Opinions

La France dans son miroir. Par Laurent Wolf

La France vit depuis trois jours une période d'euphorie. Trois jours c'est peu. Mais c'est assez pour révéler à un pays qu'il n'est pas tel qu'il croyait être. La France se qualifie pour la finale de la Coupe du monde et, d'un seul coup, le ciel se dégage par un de ces changements d'humeur qui surprennent, et qui font partie de la culture nationale.

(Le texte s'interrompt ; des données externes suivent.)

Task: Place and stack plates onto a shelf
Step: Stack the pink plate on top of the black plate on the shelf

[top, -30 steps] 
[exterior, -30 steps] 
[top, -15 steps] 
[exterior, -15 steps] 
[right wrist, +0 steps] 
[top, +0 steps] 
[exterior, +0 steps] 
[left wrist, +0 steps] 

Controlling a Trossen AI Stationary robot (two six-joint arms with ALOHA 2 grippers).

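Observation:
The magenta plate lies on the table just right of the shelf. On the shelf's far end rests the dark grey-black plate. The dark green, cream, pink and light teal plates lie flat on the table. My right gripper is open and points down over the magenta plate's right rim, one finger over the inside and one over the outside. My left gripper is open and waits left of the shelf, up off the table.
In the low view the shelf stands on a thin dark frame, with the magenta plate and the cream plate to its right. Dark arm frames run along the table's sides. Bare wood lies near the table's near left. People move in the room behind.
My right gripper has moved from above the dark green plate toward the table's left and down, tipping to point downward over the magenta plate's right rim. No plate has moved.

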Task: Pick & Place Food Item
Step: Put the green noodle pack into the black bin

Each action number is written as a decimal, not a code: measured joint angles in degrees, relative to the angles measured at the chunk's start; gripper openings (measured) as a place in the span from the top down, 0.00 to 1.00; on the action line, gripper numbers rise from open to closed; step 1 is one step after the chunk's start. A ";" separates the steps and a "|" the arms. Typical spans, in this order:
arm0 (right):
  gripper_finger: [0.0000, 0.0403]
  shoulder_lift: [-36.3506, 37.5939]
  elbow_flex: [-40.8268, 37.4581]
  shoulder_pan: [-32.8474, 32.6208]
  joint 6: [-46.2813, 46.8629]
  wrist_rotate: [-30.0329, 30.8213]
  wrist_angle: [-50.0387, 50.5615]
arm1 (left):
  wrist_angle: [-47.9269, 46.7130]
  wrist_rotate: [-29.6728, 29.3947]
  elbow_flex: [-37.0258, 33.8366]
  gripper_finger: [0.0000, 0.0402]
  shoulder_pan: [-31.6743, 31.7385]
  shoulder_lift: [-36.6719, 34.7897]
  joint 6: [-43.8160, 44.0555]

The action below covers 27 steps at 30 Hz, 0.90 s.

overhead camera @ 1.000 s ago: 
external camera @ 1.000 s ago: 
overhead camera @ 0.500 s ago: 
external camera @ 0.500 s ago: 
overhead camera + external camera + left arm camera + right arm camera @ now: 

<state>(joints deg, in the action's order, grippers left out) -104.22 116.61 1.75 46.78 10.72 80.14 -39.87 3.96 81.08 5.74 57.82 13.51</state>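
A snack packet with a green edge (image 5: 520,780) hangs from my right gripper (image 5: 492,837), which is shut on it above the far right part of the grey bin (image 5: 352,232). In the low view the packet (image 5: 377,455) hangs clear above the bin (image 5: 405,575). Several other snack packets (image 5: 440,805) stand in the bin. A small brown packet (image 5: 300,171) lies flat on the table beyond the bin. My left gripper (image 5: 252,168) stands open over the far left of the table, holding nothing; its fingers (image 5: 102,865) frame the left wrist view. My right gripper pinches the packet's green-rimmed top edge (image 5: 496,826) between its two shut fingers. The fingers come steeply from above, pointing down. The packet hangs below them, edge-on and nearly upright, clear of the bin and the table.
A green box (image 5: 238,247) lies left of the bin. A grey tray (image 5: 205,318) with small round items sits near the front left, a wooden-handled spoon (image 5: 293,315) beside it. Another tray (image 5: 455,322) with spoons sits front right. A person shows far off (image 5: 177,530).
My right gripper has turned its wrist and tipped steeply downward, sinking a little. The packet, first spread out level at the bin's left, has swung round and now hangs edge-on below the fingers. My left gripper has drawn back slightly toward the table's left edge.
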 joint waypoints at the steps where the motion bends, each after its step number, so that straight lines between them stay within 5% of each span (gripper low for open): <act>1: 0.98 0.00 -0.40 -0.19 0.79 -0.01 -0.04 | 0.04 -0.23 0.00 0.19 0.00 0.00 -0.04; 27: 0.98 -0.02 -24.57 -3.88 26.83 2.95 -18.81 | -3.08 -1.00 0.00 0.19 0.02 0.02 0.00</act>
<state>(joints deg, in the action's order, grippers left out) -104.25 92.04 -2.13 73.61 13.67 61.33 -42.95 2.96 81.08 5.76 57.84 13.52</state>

Rappelons-nous. Début juin, le Mondial se profile à l'horizon. Les menaces de grèves se multiplient et les pilotes d'Air France passent à l'acte. On imagine déjà le chaos, l'escalade des mouvements sociaux, les surenchères, l'incurie des dirigeants et l'irresponsabilité d'un peuple prêt à se croiser les bras.

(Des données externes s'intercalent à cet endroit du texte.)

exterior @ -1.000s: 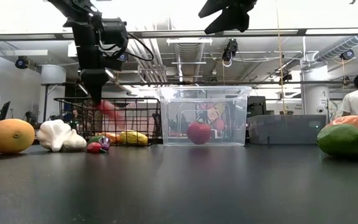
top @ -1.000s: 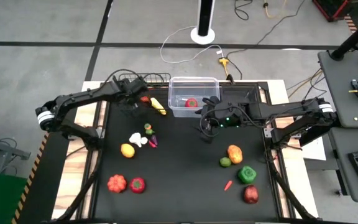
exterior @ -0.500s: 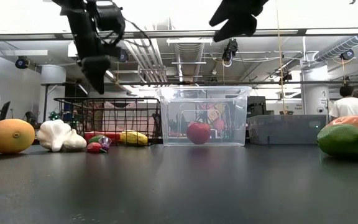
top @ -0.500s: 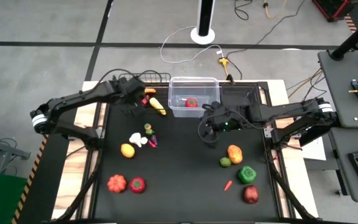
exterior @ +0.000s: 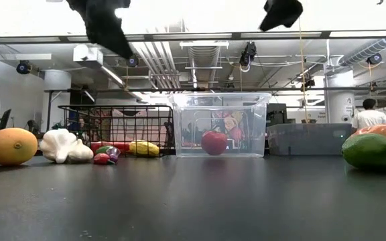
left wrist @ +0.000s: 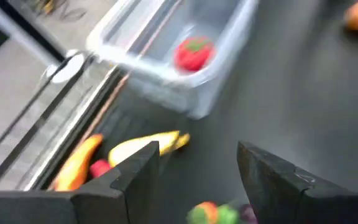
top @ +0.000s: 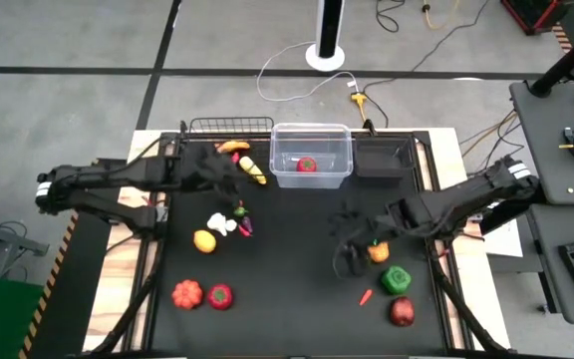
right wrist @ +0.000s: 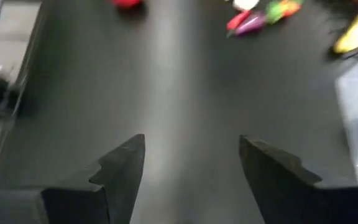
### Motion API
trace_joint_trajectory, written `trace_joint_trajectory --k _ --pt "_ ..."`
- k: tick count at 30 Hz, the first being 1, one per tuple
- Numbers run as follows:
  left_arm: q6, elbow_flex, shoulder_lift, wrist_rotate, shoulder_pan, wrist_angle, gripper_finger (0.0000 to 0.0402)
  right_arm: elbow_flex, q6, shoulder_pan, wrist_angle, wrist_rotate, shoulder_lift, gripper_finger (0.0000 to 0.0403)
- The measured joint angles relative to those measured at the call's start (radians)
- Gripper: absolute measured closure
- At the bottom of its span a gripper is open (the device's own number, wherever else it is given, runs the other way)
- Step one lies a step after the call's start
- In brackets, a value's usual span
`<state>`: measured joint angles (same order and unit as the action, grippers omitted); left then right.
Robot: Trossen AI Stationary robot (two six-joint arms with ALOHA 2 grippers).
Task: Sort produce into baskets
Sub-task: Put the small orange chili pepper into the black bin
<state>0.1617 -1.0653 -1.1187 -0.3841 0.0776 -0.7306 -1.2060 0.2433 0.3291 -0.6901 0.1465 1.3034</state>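
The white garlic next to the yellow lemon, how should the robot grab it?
From straight above, I'd guess, across the garlic's narrower width. It lies flat and lumpy with the yellow fruit and small veggies close by. The open left gripper is nearest.

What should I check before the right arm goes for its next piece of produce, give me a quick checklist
1. Right gripper empty and open: ok, nothing sits between its spread fingers.
2. Produce near it to pick: ok, an orange piece, a green pepper and a small red chilli lie close by on the mat.
3. Clear plastic bin has room: ok, only one red tomato inside.
4. Low dark tray reachable: ok, nothing blocks it; its contents cannot be told.
5. Left gripper out of the way: ok, open and empty, over by the yellow corn and the black wire basket.
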Motion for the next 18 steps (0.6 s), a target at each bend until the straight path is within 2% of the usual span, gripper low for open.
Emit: trace_joint_trajectory --k 2,5,9,13,18 --pt "0.021 0.002 -0.003 -0.024 -0.07 0.037 0.0204 0.001 0.022 0.055 -0.032 -0.001 0.016 0.0158" --pt "0.047 0.002 -0.017 -0.115 -0.173 0.086 0.0204 0.001 0.061 0.133 -0.05 -0.03 0.055 0.0165" --pt "0.079 0.003 -0.04 -0.186 -0.282 0.112 0.0204 0.001 0.193 0.219 -0.074 -0.051 0.106 0.0171" --pt "0.136 0.003 -0.068 -0.21 -0.34 0.114 0.0204 0.002 0.306 0.31 -0.13 -0.051 0.151 0.0177" --pt "0.168 0.003 -0.109 -0.211 -0.359 0.114 0.0204 0.002 0.34 0.395 -0.174 -0.049 0.227 0.0179"
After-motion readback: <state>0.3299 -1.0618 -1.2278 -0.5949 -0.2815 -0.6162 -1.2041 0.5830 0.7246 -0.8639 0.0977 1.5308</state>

En quelques jours, comme par miracle, tout s'arrange. Les compétitions commencent, les trains circulent, les avions sortent de leurs hangars, les Français regardent avec sympathie – et un tout petit peu de condescendance – tous ces étrangers qui affluent pour voir une compétition dans laquelle l'équipe d'Aimé Jacquet – c'est encore l'équipe de Jacquet – pourrait faire un bon parcours. Mais ne nous emballons pas! La France, début juin, ne s'emballe ni pour le Mondial, ni pour son équipe.

Les jours et les tours passent. L'humeur s'améliore. La France – l'équipe de football – tient ses promesses.

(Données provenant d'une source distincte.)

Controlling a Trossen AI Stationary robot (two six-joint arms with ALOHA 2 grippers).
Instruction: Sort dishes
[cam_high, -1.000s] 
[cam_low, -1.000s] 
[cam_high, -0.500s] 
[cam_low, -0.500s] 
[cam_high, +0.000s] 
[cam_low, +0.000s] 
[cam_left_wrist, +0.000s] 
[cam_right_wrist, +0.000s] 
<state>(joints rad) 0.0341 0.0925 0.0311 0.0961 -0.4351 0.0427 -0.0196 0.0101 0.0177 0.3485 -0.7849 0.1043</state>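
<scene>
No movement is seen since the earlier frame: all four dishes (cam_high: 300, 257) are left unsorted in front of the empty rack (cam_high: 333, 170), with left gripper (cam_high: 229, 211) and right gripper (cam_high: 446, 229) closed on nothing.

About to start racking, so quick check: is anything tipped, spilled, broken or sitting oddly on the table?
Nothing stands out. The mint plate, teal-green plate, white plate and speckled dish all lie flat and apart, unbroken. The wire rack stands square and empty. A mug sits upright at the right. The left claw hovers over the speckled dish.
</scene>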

La France – le pays – ne s'en sort pas si mal; même les Américains trouvent que la Coupe du monde est assez bien organisée, c'est tout dire. Et enfin c'est la qualification en finale.

Là, coup de cymbale: des centaines de milliers de Parisiens se retrouvent sur les Champs-Elysées: «On a gagné! On est en finale!» Après trois tentatives infructueuses. On en serait presque à se dire: le bonheur est si grand qu'on laissera le titre aux Brésiliens, ils y tiennent si fort. Mais non, l'ambition saisit une population tout entière, qui se reconnaît dans son équipe multicolore.

Chacun s'y retrouve. Chaque histoire personnelle peut s'y redessiner. Ceux qui viennent d'Outre-mer ou d'Afrique noire, ceux qui viennent d'Algérie, de Nouvelle-Calédonie, de Bretagne ou du Pays Basque. Chacun a une histoire à raconter. Lilian Thuram, le héros discret de France-Croatie, dit sa stupeur d'avoir marqué – lui qui ne marque jamais, même à l'entraînement – et sa vie d'enfant élevé par sa mère. Les langues se délient. Des banlieues coule un torrent de fierté, de reconnaissance: c'est nous qui faisons gagner la France.

Par ce que les psychologues appellent un effet d'interprétation, c'est le visage heureux de la France que la France contemple enfin. «Mémé Jacquet» le mal-aimé devient un bon ouvrier; les exclus se sentent rassemblés; les voisins se regardent enfin; Le Pen semble parti en vacances. En plus, les indices économiques sont bons!

Un pays se voit soudain dans la glace, et il se trouve beau. Il se plaît. La France rit de se voir si belle en ce miroir! Cocasse, comme la Castafiore, mais réjouissante. Elle se voit sous un nouveau jour. Et, parce qu'elle nous emporte dans son sourire, nous ne pouvons faire autrement que de la voir ainsi.